Alguns partiram na frente, outros ficaram aguardando, por que em Parelheiros, havia mais um ponto de encontro, bem na frente da igreja.

Contei com apoio do colega Vitor e seu Heitor, fomos em três largados do primeiro grupo em direção ao Parelheiros, até porque geralmente pedalo pouco mais lento então pra adiantar... 

Ali formando um grupo de sei lá mais ou menos uns trinta ciclistas... mas era assim se juntavam num trecho, se distribuíam em outros, e fomos avançando.

O grupo tomou o rumo do Colonia, à esquerda do centro de Parelheiros. Fomos pra direção de Evangelista de Souza.

A manhã estava muito agradável, com sol ainda suave, horário avançando e o pedal também.  

Nessas alturas, já contávamos com a participação do ciclista Fernando, que também faz parte da APA Capivari Monos, e que conhece muito bem aquela região.

Sei dizer que quando chegamos próximo a um lugar chamado creio que Poço das Virgens, atingimos uma área de onde só se avança à pé ou de bicicleta, com trilhas estreitas, terra, lama, muitas folhas e chão escorregadio.

Todos muito animados pra avançar, comentavam durante a semana sobre essa ciclo aventura.

Talvez por isso nem sentiram a primeira parte, porque pra avançar até o Parelheiros tem várias montanhas, um sobe e desce só. Exigindo muito empenho do ciclista, e atenção, porque também tem muita fluência de trânsito motorizado, carros e ônibus.

A manhã ajudava o sol fazia o dia mais alegre e o entusiasmo de cada um animava, então chegamos ao início do trecho de trilhas. 

Essa é uma grande diferença: No asfalto o chão rende mais, o pedal avança quilômetros já nas trilhas o cuidado é maior, ainda mais com muitos, como eu que nem são acostumados a esse tipo de trajeto. Meu primeiro objetivo era não cair...

Fernando e a Elisângela, a Val e tantos outros já estavam mais acostumados, o Rodrigo, Pulmão também não estranhava, havia um misto de ciclistas com e sem o conhecimento de pedalar em trilha.
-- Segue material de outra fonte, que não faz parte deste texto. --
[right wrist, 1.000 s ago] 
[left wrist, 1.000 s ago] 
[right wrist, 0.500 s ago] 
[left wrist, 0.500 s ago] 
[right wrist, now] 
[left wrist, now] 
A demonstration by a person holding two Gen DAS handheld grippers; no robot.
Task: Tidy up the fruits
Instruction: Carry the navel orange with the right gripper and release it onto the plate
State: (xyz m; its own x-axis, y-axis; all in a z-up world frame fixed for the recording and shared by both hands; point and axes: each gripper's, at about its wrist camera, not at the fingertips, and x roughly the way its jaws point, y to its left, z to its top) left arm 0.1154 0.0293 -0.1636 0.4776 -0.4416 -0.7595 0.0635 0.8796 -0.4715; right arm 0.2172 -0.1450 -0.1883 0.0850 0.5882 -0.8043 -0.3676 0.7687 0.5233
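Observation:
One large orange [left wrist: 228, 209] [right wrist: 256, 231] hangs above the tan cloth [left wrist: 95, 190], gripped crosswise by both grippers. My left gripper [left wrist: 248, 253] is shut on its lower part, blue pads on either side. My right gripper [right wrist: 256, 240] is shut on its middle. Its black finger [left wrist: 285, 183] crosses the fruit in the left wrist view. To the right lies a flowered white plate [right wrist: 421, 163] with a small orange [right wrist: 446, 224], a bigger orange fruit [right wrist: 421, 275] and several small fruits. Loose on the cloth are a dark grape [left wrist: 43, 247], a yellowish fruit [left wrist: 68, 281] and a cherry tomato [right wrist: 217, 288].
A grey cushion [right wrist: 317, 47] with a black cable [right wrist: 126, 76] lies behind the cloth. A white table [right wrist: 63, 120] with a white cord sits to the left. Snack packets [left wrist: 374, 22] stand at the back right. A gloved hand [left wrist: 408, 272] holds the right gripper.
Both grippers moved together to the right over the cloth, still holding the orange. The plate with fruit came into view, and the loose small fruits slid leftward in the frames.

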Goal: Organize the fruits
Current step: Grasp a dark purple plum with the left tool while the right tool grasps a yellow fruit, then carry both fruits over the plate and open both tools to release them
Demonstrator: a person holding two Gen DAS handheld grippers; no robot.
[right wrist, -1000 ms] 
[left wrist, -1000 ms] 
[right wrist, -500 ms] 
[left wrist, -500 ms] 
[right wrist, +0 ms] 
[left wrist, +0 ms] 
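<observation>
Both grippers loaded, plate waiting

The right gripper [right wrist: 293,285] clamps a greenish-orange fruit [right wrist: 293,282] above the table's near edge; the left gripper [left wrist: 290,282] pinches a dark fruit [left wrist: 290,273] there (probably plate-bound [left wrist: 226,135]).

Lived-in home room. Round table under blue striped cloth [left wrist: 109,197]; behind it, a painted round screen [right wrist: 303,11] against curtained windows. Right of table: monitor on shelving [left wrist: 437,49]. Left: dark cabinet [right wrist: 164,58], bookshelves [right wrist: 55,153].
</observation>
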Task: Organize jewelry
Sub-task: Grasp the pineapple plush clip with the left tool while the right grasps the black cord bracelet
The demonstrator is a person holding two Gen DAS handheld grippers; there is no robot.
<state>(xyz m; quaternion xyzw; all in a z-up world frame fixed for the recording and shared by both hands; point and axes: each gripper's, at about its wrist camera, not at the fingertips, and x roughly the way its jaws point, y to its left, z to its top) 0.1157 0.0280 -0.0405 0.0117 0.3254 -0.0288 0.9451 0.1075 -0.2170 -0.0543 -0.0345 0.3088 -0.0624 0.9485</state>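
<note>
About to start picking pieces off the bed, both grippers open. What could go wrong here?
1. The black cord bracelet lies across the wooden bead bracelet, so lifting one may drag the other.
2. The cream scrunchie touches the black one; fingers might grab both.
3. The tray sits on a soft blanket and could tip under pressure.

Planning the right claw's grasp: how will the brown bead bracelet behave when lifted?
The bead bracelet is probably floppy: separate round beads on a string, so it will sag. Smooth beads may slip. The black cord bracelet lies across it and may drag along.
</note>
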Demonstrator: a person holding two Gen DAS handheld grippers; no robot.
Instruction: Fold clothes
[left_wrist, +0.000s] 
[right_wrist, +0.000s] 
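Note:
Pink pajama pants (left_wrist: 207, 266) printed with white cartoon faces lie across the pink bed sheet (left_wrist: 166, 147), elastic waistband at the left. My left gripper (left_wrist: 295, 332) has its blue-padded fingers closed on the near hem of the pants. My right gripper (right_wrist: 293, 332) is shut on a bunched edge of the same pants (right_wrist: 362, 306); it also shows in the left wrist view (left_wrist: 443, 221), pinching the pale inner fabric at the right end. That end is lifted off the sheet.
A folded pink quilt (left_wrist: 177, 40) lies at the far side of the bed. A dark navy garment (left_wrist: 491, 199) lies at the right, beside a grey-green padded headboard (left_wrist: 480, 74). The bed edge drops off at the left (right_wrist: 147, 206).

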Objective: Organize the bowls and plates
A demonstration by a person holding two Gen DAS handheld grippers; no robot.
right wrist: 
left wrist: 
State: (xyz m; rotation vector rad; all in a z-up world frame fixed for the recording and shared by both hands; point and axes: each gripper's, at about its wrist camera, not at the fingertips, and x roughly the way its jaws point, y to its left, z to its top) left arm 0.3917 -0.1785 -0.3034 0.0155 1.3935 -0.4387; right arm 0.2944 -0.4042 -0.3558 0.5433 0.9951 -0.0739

Num certo momento valeu muito o toque do Jhony:

- Aqui pra subir bem é melhor baixar a marcha no mais leve possível, aí você pedala suave e avança melhor...

Não deu outra, eu nunca tinha acionado a marcha mais baixa da minha bike, mas ele tinha razão, deu certo...

E esses toques foram muito importantes, a mata ia engolindo todos ciclistas, abraçando a nós todos, o vento sumiu, e veio o frescor das árvores, das correntes de água que íamos encontrando, muito verde um ar e paisagem que todos somos carentes de encontrar.

Com isso o cansaço nem incomodava. O lance era avançar. 

E por volta de meio dia, depois de passar sobre troncos de árvores, feito pinguelas sobre corredeiras de água, e até tábuas chegamos à área onde vive o último morador da zona sul, o Odileu.

Uma festa só, cada um e todos estavam em festa pelo feito. E os bate papos e a curiosidade sobre o ilustre morador começavam a surgir.  

A Elisângela tratou de atear o fogo na lenha, e já colocou um panelão ali pra preparar um arroz. O prato do dia estava combinado, seria arroz, feijão, Tilápia da criação da casa. E uma mistura à base de couve que traria maior energia.

Mas a curiosidade era em torno de Odileu, queríamos ouvir o que ele tinha a dizer...

- Minha formação é de mecânico, já tive oficina, até largar tudo e vir pra cá...

- O pessoal fala .. você já tomou vacina contra febre amarela? pois eu não tomo, não preciso disso, quer dizer então que o humano é santinho nessa história?  ele não causou nada...  Olha isso aqui, não tem nada aqui que prejudique ninguém, os bichos não fazem mal nenhum...

Ele é bem ligado nisso, e despertou alguma coisa na mente das pessoas. Quem vive numa cidade grande perde muito da natureza. E era fantástico ouvir a versão do Odileu.  Um homem magro de meia altura que conserva uma barba no queixo, lembra o Raul Seixas, sem bigode... 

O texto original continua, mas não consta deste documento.